[Dataset items]
>>>>>
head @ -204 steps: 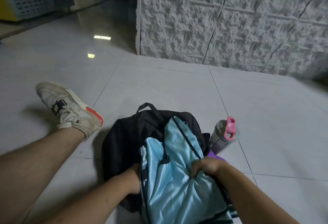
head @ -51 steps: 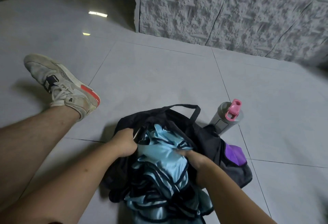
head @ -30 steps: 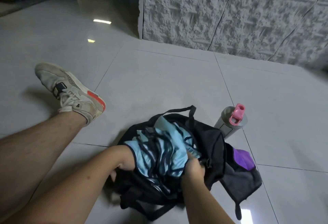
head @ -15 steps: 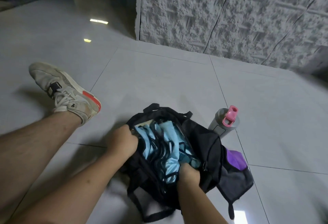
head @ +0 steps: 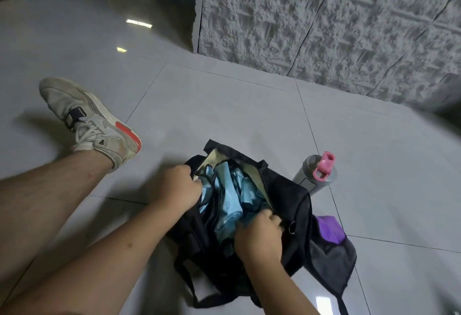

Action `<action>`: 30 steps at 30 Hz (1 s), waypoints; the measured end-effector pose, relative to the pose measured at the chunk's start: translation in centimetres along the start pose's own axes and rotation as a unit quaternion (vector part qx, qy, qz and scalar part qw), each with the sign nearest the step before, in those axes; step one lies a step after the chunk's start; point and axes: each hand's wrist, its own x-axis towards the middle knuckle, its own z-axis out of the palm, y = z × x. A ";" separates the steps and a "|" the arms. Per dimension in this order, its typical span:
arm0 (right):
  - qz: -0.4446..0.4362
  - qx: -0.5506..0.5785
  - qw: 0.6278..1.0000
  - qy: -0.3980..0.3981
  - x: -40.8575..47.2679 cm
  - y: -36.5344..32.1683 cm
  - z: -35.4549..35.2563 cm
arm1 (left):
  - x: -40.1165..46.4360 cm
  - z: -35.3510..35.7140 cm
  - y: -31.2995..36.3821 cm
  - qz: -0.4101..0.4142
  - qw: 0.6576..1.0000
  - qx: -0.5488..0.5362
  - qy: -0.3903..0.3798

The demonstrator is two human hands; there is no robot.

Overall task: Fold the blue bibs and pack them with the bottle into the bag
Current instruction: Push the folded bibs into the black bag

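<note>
Holding the bag's opening, the left hand has its fingers curled round the near-left edge of the rim, while the right hand presses into the blue bibs with fingers bent down among the cloth; whether this grip pinches the fabric or only pushes it, I cannot tell. The bibs lie bunched inside the black bag, mostly below the rim, and they look more crumpled than neatly folded. The bag rests on the tiled floor between the person's legs, with a purple patch on its right side. Just beside the bag, at its far right, the grey bottle with a pink cap stands on the floor, not yet packed. I judge the bibs nearly stowed; the bottle is left to put in.
</note>
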 end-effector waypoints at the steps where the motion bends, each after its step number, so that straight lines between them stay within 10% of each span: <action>1: -0.050 -0.066 0.997 0.006 -0.1 -0.5 -0.5 | 0.0 -0.1 -0.1 0.002 1.000 0.002 -0.003; 10: -0.412 -0.137 0.900 -0.039 4.4 -2.9 1.1 | -0.4 -1.6 0.7 0.022 0.998 0.011 -0.052; 21: -0.328 -0.235 0.893 -0.199 7.4 -7.4 8.5 | 0.9 -1.9 1.4 0.042 0.988 -0.055 -0.136; 26: -0.322 -0.077 0.944 0.005 7.4 -5.8 3.8 | 1.7 -3.7 2.6 0.051 0.979 0.177 -0.087; 30: -0.292 -0.143 0.944 0.052 7.1 -2.1 0.9 | -1.6 -1.1 7.6 0.191 0.979 0.071 0.015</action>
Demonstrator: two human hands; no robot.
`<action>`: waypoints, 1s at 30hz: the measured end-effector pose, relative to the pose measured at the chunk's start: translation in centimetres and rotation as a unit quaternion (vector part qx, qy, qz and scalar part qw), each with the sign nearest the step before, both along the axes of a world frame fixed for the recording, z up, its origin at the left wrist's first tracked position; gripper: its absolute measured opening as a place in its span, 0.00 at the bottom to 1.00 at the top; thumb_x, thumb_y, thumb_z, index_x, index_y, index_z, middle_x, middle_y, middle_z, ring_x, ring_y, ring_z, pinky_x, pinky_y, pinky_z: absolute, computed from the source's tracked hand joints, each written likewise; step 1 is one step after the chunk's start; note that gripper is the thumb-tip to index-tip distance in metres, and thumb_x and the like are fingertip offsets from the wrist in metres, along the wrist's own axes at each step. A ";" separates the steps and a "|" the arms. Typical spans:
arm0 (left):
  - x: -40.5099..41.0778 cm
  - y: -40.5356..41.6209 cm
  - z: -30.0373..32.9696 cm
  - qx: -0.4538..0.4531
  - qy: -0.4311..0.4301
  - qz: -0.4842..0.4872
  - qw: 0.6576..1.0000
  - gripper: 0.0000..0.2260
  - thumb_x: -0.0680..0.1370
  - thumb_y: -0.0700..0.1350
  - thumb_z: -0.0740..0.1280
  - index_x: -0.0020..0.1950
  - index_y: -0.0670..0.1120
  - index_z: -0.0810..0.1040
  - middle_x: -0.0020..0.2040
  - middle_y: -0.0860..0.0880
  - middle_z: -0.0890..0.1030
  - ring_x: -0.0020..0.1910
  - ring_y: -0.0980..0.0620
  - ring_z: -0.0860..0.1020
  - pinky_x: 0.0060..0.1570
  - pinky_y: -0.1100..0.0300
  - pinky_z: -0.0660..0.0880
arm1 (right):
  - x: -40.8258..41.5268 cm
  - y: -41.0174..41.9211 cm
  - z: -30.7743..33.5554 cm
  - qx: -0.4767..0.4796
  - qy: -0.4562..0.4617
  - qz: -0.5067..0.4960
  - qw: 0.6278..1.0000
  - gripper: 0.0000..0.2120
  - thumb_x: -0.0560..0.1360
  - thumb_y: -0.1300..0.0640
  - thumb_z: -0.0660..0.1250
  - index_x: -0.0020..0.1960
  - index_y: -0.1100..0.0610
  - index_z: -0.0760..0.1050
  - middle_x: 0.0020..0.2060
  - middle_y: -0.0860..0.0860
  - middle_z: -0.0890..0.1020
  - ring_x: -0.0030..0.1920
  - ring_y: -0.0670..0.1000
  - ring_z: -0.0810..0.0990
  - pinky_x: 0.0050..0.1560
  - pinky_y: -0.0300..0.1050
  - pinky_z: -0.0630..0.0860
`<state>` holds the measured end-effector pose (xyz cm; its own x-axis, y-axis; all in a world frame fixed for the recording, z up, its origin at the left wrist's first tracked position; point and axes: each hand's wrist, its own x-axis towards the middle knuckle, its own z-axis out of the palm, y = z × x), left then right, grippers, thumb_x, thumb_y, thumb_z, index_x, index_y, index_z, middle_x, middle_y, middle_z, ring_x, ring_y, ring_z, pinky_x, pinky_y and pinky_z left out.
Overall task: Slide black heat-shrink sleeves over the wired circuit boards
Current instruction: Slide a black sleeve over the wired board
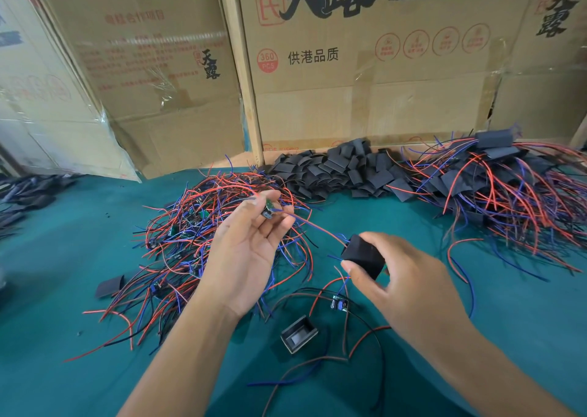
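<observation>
My left hand (251,251), palm up, pinches a small green circuit board (270,208) at its fingertips. Red and blue wires run from that board toward a black heat-shrink sleeve (363,255), which my right hand (409,286) holds squeezed open between thumb and fingers. The wire ends reach the sleeve's mouth. A tangled heap of wired boards (203,235) lies under and behind my left hand. A pile of flat black sleeves (343,169) sits at the back centre.
A heap of sleeved boards with red and blue wires (508,188) fills the right back. One loose wired board (339,305), an open black sleeve (298,334) and a flat sleeve (109,286) lie on the green table (63,337). Cardboard boxes (365,83) stand behind.
</observation>
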<state>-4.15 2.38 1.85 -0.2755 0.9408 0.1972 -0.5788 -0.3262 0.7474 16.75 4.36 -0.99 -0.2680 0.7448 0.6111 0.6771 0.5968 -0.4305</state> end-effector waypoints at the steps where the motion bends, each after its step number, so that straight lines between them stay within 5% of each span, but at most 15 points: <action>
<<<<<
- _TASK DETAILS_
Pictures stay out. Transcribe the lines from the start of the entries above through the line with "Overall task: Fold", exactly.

- _OUTPUT FOR THIS TASK_
head @ -204 steps: 
head @ -51 steps: 
head @ -30 steps: 
head @ -15 steps: 
head @ +0 steps: 

Action `<action>`: 30 steps at 30 Hz (1 s), waypoints; the measured end-effector pose, relative to the pose measured at the chunk's start: translation in centimetres along the start pose's own axes and rotation as a unit quaternion (vector part qx, qy, qz and scalar part qw), each with the sign nearest the step before, in those axes; step one lies a step after the chunk's start; point and axes: each hand's wrist, its own x-axis towards the middle knuckle, its own z-axis out of the palm, y = z × x. A ";" separates the steps and a "|" the arms. Per dimension in this order, its typical span:
arm0 (right):
  - qz: -0.4446..0.4362
  - qx: -0.5506..0.5785
  - qw: 0.6278..1.0000
  - qy: -0.3980..0.3981
  - x: -40.8575..47.2679 cm
  - y: -36.5344..32.1683 cm
  - z: -35.4549..35.2563 cm
arm1 (left):
  - x: -40.1165..46.4360 cm
  - z: -35.3510..35.7140 cm
  - y: -31.2995..36.3821 cm
  - qz: -0.4101..0.4142
  - qw: 0.6576..1.0000
  - qx: -0.5488..0.5362
  - qy: -0.3903..0.3798

The demonstrator is two human hands; there is no robot.

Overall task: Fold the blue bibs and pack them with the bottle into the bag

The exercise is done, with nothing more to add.